• _About this exercise_:
Repeat the whole listing word for word, skipping pictures.
(Beginning of Excerpted data)
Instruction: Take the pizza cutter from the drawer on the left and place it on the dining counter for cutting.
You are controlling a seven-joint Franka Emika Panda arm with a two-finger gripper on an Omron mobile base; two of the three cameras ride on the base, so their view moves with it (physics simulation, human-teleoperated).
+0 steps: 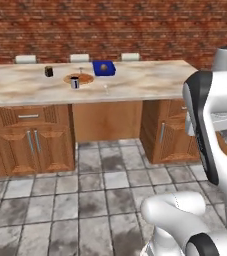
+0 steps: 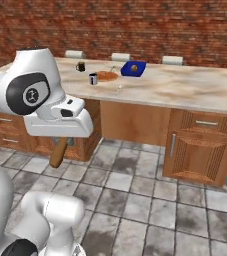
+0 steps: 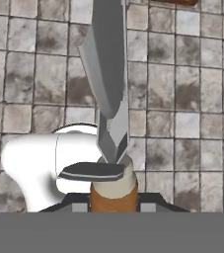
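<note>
The pizza cutter [image 3: 108, 99] was held in the gripper [image 3: 112, 190], clamped by its brown wooden handle, with the grey wheel blade jutting out from the hand over the tiled floor [image 3: 192, 113]. In the right base view its handle [image 2: 58, 151] hung below the hand, angled down and well short of the dining counter [image 2: 185, 87].

The grip sat on the handle only (the heavier blade end was out beyond the jaws), so a quick swing of the arm could probably have made the tool pivot or slip and drop onto the tiles.

The counter also carried a dark mug [image 1: 75, 83] on a round wooden board [image 1: 79, 78], a blue box [image 1: 104, 68] and a small dark shaker [image 1: 49, 71]. A careless approach could have swept the projecting blade into these, or knocked it against the counter edge if the arm came in too low.
</note>
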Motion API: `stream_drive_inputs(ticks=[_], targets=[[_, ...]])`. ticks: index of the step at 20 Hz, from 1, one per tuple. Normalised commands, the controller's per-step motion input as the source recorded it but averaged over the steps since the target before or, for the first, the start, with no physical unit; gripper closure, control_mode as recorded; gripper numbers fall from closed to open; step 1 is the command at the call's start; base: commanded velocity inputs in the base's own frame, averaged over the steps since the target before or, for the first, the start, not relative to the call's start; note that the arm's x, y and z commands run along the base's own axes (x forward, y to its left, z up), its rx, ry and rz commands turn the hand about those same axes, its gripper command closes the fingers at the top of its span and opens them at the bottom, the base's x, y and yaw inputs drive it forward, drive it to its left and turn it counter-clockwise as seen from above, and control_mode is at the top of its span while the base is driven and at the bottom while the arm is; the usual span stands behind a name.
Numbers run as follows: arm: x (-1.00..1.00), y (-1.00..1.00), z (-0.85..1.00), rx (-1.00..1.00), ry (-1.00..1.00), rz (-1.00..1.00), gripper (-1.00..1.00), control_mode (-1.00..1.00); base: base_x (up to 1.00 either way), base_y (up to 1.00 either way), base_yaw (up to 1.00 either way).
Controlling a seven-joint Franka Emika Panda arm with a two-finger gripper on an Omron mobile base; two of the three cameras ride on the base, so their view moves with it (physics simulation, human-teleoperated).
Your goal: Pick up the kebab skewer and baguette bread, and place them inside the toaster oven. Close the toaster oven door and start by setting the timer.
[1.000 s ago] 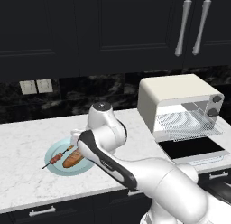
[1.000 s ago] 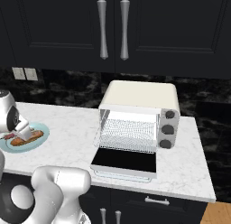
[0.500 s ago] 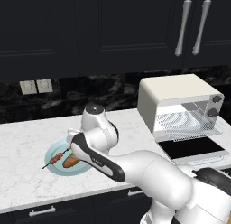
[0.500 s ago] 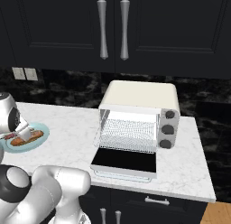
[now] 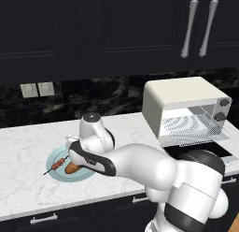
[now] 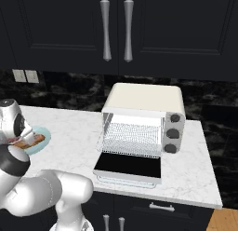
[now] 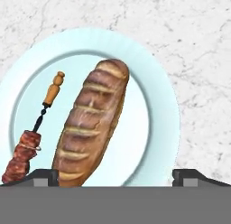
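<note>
Tool (image 7: 115, 175) jaws stood wide apart, holding nothing, their two dark tips showing at the lower edge of the hand view on either side of the near end of the baguette bread (image 7: 90, 123). The loaf lay on a pale blue plate (image 7: 155, 90), running lengthwise away from the tool, and the kebab skewer (image 7: 34, 137) lay just beside it on the same plate, meat chunks at the near end and its wooden handle pointing away.

From the left base view the white arm (image 5: 140, 165) swept low and leftward from the base, its wrist bent down over the plate (image 5: 56, 156) so that the hand hung directly above the food; the skewer (image 5: 57, 164) poked out to the left past the hand, and a bit of the bread (image 5: 72, 169) showed under it. The plate sat on the marble desk (image 5: 28, 179), well apart from the toaster oven (image 5: 186, 109) at the right.

In the right base view the toaster oven (image 6: 144, 125) stood with its toaster oven door (image 6: 129, 166) folded down flat and open, the wire rack (image 6: 132, 139) visible inside, and the plate (image 6: 39, 137) far off at the left edge.
</note>
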Motion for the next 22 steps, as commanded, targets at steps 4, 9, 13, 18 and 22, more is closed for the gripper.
stream_drive_inputs(ticks=[4, 9, 13, 18, 22], targets=[[0.27, 0.17, -0.29, -0.01, 0.00, -0.01, -1.00, -1.00, 0.00, 0.00, 0.00], [0.23, 0.18, -0.18, 0.00, 0.00, -0.01, -1.00, -1.00, 0.00, 0.00, 0.00], [0.22, 0.20, -0.16, 0.00, 0.00, -0.02, -1.00, -1.00, 0.00, 0.00, 0.00], [0.09, 0.15, -0.19, 0.00, 0.00, -0.01, -1.00, -1.00, 0.00, 0.00, 0.00], [0.09, 0.08, -0.22, 0.00, 0.00, 0.00, -1.00, -1.00, 0.00, 0.00, 0.00]])
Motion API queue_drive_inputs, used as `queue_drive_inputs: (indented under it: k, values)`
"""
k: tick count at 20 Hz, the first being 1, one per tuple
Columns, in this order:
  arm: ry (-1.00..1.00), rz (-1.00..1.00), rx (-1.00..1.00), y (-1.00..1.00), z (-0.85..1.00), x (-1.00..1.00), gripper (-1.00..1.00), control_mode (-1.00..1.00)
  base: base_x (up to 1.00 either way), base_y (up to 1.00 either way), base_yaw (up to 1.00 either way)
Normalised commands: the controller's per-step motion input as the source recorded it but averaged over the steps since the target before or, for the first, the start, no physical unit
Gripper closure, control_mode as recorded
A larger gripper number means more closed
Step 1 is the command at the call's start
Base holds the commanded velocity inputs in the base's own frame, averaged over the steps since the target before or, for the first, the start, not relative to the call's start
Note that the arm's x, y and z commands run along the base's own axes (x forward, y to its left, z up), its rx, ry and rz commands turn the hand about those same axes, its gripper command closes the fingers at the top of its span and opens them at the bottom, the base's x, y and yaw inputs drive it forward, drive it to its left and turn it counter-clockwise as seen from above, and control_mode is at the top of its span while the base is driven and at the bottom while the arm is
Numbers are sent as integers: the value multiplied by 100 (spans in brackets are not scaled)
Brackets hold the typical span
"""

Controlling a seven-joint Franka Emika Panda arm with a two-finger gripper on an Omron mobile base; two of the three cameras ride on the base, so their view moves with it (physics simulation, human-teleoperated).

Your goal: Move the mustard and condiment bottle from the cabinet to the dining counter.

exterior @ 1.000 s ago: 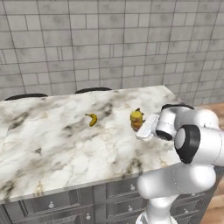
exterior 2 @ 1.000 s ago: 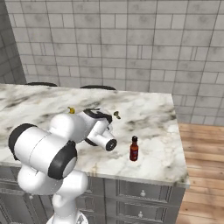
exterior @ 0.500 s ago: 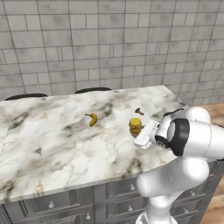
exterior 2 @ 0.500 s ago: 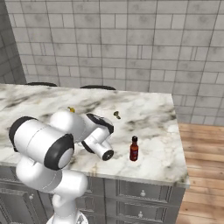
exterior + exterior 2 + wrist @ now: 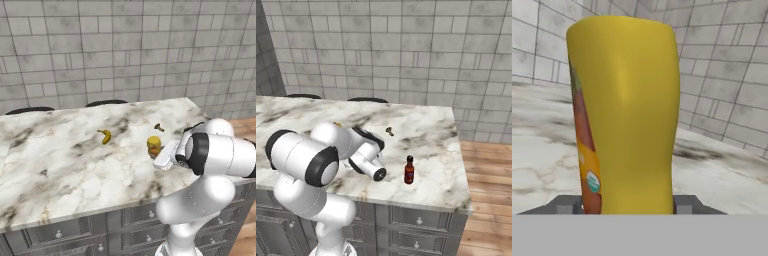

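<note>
My gripper [image 5: 156, 151] is shut on the mustard [image 5: 154, 145], a squat yellow bottle with a red-orange label. It holds the bottle upright, low over the right part of the dining counter [image 5: 60, 170]. In the hand view the mustard [image 5: 626, 115] fills the space between the two fingertips [image 5: 567, 205]. I cannot tell whether its base touches the marble. The condiment bottle [image 5: 409, 170], slim and dark red-brown, stands upright near the front right corner of the dining counter [image 5: 431, 145], to the right of my arm. The cabinet is out of view.
A small banana [image 5: 104, 136] lies on the marble left of the mustard. A tiny brown object [image 5: 159, 127] sits behind the mustard towards the far edge. Two dark stool tops [image 5: 105, 103] show past the far edge, before a grey tiled wall. Grey drawers [image 5: 421, 220] run below the counter.
The arm has carried the mustard down and towards the counter's front edge. The condiment bottle and the banana have stayed put.
</note>
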Motion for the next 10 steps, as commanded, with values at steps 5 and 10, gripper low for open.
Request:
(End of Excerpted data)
• _Result of this task_:
Instruction: Take the pizza cutter from the drawer on the left and place it on the dining counter for cutting.
You are controlling a seven-joint Franka Emika Panda arm with a two-finger gripper on an Omron mobile base; two of the three cameras ride on the base, so their view moves with it (physics simulation, human-teleoperated).
+0 steps: 
+0 steps: 
+0 steps: 
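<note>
The pizza cutter [image 3: 108, 99] was held in the gripper [image 3: 112, 190], clamped by its brown wooden handle, with the grey wheel blade jutting out from the hand over the tiled floor [image 3: 192, 113]. In the right base view its handle [image 2: 58, 151] hung below the hand, angled down and well short of the dining counter [image 2: 185, 87].

The grip sat on the handle only (the heavier blade end was out beyond the jaws), so a quick swing of the arm could probably have made the tool pivot or slip and drop onto the tiles.

The counter also carried a dark mug [image 1: 75, 83] on a round wooden board [image 1: 79, 78], a blue box [image 1: 104, 68] and a small dark shaker [image 1: 49, 71]. A careless approach could have swept the projecting blade into these, or knocked it against the counter edge if the arm came in too low.
</note>
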Motion API: `stream_drive_inputs(ticks=[_], targets=[[_, ...]])`. ticks: index of the step at 20 Hz, from 1, one per tuple. Normalised commands, the controller's per-step motion input as the source recorded it but averaged over the steps since the target before or, for the first, the start, with no physical unit; gripper closure, control_mode as recorded; gripper numbers fall from closed to open; step 1 is the command at the call's start; base: commanded velocity inputs in the base's own frame, averaged over the steps since the target before or, for the first, the start, not relative to the call's start; note that the arm's x, y and z commands run along the base's own axes (x forward, y to its left, z up), its rx, ry and rz commands turn the hand about those same axes, its gripper command closes the fingers at the top of its span and opens them at the bottom, the base's x, y and yaw inputs drive it forward, drive it to its left and turn it counter-clockwise as seen from above, and control_mode is at the top of its span while the base is driven and at the bottom while the arm is; the usual span stands behind a name.
Numbers run as follows: arm: x (-1.00..1.00), y (-1.00..1.00), z (-0.85..1.00), rx (-1.00..1.00), ry (-1.00..1.00), rz (-1.00..1.00), gripper (-1.00..1.00), control_mode (-1.00..1.00); base: base_x (up to 1.00 either way), base_y (up to 1.00 either way), base_yaw (up to 1.00 either way).
Controlling a seven-joint Franka Emika Panda arm with a two-finger gripper on an Omron mobile base; two of the three cameras ride on the base, so their view moves with it (physics simulation, human-teleoperated).
Your goal: Pick up the kebab skewer and baguette bread, and place them inside the toaster oven. Close the toaster oven door and start by setting the timer.
[1.000 s ago] 
[1.000 s ago] 
[0.500 s ago] 
[0.500 s ago] 
[now] 
[now] 
[now] 
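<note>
Tool (image 7: 115, 175) jaws stood wide apart, holding nothing, their two dark tips showing at the lower edge of the hand view on either side of the near end of the baguette bread (image 7: 90, 123). The loaf lay on a pale blue plate (image 7: 155, 90), running lengthwise away from the tool, and the kebab skewer (image 7: 34, 137) lay just beside it on the same plate, meat chunks at the near end and its wooden handle pointing away.

From the left base view the white arm (image 5: 140, 165) swept low and leftward from the base, its wrist bent down over the plate (image 5: 56, 156) so that the hand hung directly above the food; the skewer (image 5: 57, 164) poked out to the left past the hand, and a bit of the bread (image 5: 72, 169) showed under it. The plate sat on the marble desk (image 5: 28, 179), well apart from the toaster oven (image 5: 186, 109) at the right.

In the right base view the toaster oven (image 6: 144, 125) stood with its toaster oven door (image 6: 129, 166) folded down flat and open, the wire rack (image 6: 132, 139) visible inside, and the plate (image 6: 39, 137) far off at the left edge.
</note>
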Motion for the next 22 steps, as commanded, targets at steps 4, 9, 13, 18 and 22, more is closed for the gripper.
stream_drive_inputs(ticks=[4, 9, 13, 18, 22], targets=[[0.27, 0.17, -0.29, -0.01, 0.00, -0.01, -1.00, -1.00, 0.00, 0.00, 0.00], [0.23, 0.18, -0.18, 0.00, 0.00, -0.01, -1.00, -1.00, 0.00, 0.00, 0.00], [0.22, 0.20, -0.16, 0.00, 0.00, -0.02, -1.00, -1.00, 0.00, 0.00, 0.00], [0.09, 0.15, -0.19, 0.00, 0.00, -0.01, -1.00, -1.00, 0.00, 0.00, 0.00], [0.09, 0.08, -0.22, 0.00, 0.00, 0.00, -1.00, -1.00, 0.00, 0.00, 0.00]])
Motion API queue_drive_inputs, used as `queue_drive_inputs: (indented under it: k, values)`
"""
k: tick count at 20 Hz, the first being 1, one per tuple
Columns, in this order:
  arm: ry (-1.00..1.00), rz (-1.00..1.00), rx (-1.00..1.00), y (-1.00..1.00), z (-0.85..1.00), x (-1.00..1.00), gripper (-1.00..1.00), control_mode (-1.00..1.00)
  base: base_x (up to 1.00 either way), base_y (up to 1.00 either way), base_yaw (up to 1.00 either way)
Normalised commands: the controller's per-step motion input as the source recorded it but averaged over the steps since the target before or, for the first, the start, no physical unit
Gripper closure, control_mode as recorded
A larger gripper number means more closed
Step 1 is the command at the call's start
Base holds the commanded velocity inputs in the base's own frame, averaged over the steps since the target before or, for the first, the start, not relative to the call's start
Note that the arm's x, y and z commands run along the base's own axes (x forward, y to its left, z up), its rx, ry and rz commands turn the hand about those same axes, its gripper command closes the fingers at the top of its span and opens them at the bottom, the base's x, y and yaw inputs drive it forward, drive it to its left and turn it counter-clockwise as seen from above, and control_mode is at the top of its span while the base is driven and at the bottom while the arm is
Numbers are sent as integers: the value multiplied by 100 (spans in brackets are not scaled)
Brackets hold the typical span
"""

Controlling a seven-joint Franka Emika Panda arm with a two-finger gripper on an Omron mobile base; two of the three cameras ride on the base, so their view moves with it (physics simulation, human-teleoperated).

Your goal: Move the mustard and condiment bottle from the cabinet to the dining counter.

exterior @ 1.000 s ago: 
exterior 2 @ 1.000 s ago: 
exterior @ 0.500 s ago: 
exterior 2 @ 0.500 s ago: 
exterior + exterior 2 + wrist @ now: 

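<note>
My gripper [image 5: 156, 151] is shut on the mustard [image 5: 154, 145], a squat yellow bottle with a red-orange label. It holds the bottle upright, low over the right part of the dining counter [image 5: 60, 170]. In the hand view the mustard [image 5: 626, 115] fills the space between the two fingertips [image 5: 567, 205]. I cannot tell whether its base touches the marble. The condiment bottle [image 5: 409, 170], slim and dark red-brown, stands upright near the front right corner of the dining counter [image 5: 431, 145], to the right of my arm. The cabinet is out of view.
A small banana [image 5: 104, 136] lies on the marble left of the mustard. A tiny brown object [image 5: 159, 127] sits behind the mustard towards the far edge. Two dark stool tops [image 5: 105, 103] show past the far edge, before a grey tiled wall. Grey drawers [image 5: 421, 220] run below the counter.
The arm has carried the mustard down and towards the counter's front edge. The condiment bottle and the banana have stayed put.
</note>
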Motion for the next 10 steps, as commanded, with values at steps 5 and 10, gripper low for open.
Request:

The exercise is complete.